The same concept applies to your bandwidth allowance. If you choose one that has a limit but you don’t carry out data-hungry tasks, you should be fine. That said, if you stream, you can pretty much kiss your allowance goodbye. For the latter, or any other tasks with high data usage, you should pick a VPN that includes unlimited bandwidth.


Prices vary on the VPN market. Some are high priced, some low and others have decent free plans. You should make sure the price fits in with your budget, but value for your money is much more important. Don’t skip past a VPN just because of its cost and, likewise, don’t dismiss one because it’s free or cheap.  

Why Do I Need a VPN on My Android Device?

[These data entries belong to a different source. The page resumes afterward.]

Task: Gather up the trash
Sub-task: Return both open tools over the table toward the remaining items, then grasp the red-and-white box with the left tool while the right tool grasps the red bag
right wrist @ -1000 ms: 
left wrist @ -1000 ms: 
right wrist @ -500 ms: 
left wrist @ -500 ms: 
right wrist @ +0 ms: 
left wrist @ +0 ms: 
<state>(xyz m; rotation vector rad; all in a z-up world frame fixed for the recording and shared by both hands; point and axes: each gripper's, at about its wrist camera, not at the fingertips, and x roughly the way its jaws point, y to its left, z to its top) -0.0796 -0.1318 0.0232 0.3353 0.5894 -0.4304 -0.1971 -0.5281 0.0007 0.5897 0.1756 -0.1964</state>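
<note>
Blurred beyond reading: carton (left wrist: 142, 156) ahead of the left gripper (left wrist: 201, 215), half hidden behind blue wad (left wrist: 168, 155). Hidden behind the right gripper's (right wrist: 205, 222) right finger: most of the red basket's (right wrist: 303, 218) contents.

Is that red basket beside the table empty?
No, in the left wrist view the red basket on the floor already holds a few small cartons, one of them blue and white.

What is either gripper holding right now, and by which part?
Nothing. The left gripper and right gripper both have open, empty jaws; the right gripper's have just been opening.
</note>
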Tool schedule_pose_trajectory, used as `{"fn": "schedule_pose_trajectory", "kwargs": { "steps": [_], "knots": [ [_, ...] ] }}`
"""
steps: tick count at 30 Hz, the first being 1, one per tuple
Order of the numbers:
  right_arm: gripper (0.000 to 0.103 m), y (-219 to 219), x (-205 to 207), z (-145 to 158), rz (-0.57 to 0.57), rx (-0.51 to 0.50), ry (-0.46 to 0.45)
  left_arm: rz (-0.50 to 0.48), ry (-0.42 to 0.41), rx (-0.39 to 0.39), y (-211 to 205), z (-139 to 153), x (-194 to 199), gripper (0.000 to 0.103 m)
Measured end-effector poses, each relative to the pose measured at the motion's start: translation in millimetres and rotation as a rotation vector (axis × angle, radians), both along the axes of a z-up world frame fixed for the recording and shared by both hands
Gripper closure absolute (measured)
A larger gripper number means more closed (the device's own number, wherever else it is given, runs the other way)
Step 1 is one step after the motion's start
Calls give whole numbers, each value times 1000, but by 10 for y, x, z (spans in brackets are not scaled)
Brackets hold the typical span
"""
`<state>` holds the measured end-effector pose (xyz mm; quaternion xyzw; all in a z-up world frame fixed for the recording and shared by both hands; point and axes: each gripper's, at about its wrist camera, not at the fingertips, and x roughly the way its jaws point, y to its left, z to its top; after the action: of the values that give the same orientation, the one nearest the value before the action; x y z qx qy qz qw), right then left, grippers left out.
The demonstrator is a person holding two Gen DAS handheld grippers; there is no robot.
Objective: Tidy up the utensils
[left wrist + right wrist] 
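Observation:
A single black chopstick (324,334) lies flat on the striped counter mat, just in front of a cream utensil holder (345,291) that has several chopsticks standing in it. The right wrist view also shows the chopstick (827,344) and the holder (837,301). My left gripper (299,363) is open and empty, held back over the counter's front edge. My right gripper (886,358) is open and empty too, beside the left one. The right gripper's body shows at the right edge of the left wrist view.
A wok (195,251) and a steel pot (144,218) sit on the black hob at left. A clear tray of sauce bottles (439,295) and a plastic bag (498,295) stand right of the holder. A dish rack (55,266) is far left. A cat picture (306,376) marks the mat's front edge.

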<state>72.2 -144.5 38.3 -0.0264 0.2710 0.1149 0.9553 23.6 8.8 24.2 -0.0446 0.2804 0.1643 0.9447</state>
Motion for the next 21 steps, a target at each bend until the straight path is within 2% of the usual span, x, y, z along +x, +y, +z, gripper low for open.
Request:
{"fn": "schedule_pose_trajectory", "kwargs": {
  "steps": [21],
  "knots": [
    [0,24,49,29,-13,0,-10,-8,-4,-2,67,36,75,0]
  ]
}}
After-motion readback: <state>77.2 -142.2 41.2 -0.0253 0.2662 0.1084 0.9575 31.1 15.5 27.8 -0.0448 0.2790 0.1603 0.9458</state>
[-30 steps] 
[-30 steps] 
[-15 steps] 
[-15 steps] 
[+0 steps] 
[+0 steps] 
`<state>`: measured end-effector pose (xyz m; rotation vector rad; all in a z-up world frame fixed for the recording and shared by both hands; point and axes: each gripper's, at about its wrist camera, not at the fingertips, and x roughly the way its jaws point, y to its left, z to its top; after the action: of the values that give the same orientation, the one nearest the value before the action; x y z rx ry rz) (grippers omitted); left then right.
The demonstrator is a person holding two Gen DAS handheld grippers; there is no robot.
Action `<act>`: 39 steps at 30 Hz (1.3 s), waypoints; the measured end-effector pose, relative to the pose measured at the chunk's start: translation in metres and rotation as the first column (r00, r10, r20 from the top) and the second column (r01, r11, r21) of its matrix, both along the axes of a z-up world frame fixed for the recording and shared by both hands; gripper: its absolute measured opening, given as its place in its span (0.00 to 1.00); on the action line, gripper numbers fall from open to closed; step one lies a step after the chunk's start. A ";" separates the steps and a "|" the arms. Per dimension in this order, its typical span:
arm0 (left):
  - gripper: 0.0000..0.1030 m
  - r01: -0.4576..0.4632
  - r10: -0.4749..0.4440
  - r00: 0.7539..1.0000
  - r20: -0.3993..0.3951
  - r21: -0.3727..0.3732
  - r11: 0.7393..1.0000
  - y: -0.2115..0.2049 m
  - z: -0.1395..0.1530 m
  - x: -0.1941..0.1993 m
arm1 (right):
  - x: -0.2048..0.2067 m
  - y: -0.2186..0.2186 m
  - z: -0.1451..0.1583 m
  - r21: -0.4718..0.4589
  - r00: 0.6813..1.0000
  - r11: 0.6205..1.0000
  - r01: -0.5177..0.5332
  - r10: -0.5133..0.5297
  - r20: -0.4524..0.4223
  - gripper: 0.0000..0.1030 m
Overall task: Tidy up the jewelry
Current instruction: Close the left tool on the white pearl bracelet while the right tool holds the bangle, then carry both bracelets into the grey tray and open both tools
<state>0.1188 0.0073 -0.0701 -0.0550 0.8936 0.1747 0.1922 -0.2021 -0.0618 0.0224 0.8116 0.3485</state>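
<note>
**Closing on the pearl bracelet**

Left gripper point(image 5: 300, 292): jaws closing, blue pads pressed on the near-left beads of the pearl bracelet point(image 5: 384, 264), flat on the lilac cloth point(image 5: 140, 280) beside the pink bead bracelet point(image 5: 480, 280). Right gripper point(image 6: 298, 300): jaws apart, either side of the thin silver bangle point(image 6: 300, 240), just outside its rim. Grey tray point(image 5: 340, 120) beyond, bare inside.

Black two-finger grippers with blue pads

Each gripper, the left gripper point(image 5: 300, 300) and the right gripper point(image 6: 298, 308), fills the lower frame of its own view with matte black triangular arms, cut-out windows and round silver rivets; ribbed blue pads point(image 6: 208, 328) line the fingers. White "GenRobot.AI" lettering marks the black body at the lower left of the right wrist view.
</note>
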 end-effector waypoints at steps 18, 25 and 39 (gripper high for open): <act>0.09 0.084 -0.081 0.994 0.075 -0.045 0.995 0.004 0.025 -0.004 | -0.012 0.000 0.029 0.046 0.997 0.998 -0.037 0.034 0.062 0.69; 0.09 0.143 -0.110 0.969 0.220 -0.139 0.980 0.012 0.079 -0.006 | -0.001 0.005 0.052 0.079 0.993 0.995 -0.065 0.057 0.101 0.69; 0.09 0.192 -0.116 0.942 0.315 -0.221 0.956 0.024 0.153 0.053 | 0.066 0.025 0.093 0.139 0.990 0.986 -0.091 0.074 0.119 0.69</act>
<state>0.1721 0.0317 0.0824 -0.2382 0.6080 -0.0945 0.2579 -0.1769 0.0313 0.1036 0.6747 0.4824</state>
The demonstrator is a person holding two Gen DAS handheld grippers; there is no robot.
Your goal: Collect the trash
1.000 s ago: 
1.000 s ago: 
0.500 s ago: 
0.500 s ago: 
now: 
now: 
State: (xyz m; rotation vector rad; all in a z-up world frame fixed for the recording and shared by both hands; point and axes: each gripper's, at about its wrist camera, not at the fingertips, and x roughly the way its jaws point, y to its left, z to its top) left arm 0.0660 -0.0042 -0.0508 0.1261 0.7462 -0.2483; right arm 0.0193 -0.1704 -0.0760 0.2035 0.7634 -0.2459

VPNs can do a lot of things, but for Android users, the main concern is security. Your Android device can be exposed to lots of threats, especially if it’s taken everywhere you go. They’re easy targets for snooping and can be infected without you even realizing. 

If you use public WiFi, you’re putting yourself at risk of being hacked, if you don’t protect yourself. Most of these networks — if not all of them — are unsecured, so if you don’t protect yourself, it’s like leaving the door open and inviting people in for coffee. Your traffic could be intercepted and credit card details stolen, as well as other sensitive information. 

Not only that, but there are many apps available on Google Play that are a wolf in sheep’s clothing. You download what looks like a legitimate app, but all it really does is infect your device with a nasty virus, or collect information in the background. 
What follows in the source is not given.